### What you need to do
Write out each line from the data below that includes the word "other".

### Dataset section

※

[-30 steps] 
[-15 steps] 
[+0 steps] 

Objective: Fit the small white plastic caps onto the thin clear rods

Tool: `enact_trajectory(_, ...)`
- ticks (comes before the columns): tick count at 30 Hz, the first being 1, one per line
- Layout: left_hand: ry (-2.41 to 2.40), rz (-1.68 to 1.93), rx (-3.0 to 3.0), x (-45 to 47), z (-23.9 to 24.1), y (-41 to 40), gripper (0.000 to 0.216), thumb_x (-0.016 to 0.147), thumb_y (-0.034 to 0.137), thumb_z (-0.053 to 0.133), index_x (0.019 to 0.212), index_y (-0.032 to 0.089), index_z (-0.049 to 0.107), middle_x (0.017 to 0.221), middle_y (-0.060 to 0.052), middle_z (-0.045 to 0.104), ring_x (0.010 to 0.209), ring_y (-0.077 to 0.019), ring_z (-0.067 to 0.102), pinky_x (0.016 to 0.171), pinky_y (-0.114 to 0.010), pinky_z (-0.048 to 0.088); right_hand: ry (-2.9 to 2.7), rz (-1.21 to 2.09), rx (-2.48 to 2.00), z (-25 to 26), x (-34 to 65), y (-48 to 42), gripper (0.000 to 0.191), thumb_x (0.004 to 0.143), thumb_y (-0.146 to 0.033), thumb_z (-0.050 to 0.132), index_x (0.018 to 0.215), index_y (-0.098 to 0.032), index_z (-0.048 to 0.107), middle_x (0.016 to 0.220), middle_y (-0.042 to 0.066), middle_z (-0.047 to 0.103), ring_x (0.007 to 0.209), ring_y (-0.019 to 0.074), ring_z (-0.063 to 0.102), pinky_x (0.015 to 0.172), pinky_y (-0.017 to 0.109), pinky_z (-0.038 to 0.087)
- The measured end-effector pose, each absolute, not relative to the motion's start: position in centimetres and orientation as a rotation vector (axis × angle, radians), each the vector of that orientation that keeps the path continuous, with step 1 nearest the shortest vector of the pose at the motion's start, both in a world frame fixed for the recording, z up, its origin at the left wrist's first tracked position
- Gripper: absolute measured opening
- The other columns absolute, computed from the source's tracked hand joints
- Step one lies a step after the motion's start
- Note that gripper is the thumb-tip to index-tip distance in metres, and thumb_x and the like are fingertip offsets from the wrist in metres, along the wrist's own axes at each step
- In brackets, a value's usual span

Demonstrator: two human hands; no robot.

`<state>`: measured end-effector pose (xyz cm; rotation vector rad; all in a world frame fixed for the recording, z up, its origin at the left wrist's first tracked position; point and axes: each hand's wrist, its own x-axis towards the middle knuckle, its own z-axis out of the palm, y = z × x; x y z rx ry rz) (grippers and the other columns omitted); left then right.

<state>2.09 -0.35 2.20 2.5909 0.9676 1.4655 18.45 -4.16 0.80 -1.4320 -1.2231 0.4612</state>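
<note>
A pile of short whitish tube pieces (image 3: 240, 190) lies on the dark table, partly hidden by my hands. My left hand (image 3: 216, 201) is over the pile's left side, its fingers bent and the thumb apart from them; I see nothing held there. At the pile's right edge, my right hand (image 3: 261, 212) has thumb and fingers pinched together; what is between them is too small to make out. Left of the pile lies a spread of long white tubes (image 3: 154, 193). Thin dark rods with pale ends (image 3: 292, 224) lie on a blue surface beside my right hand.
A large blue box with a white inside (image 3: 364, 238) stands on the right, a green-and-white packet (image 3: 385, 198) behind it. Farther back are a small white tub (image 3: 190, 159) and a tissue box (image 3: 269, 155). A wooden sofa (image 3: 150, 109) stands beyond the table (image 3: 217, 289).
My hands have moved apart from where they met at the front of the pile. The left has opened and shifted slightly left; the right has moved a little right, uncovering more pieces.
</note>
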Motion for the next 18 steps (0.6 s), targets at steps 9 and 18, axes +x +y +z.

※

### Answer area
- The other columns absolute, computed from the source's tracked hand joints
`<state>`: measured end-effector pose (xyz cm; rotation vector rad; all in a world frame fixed for the recording, z up, its origin at the left wrist's first tracked position; point and axes: each hand's wrist, its own x-axis towards the middle knuckle, its own z-axis out of the palm, y = z × x; x y z rx ry rz) (grippers and the other columns omitted); left then right.

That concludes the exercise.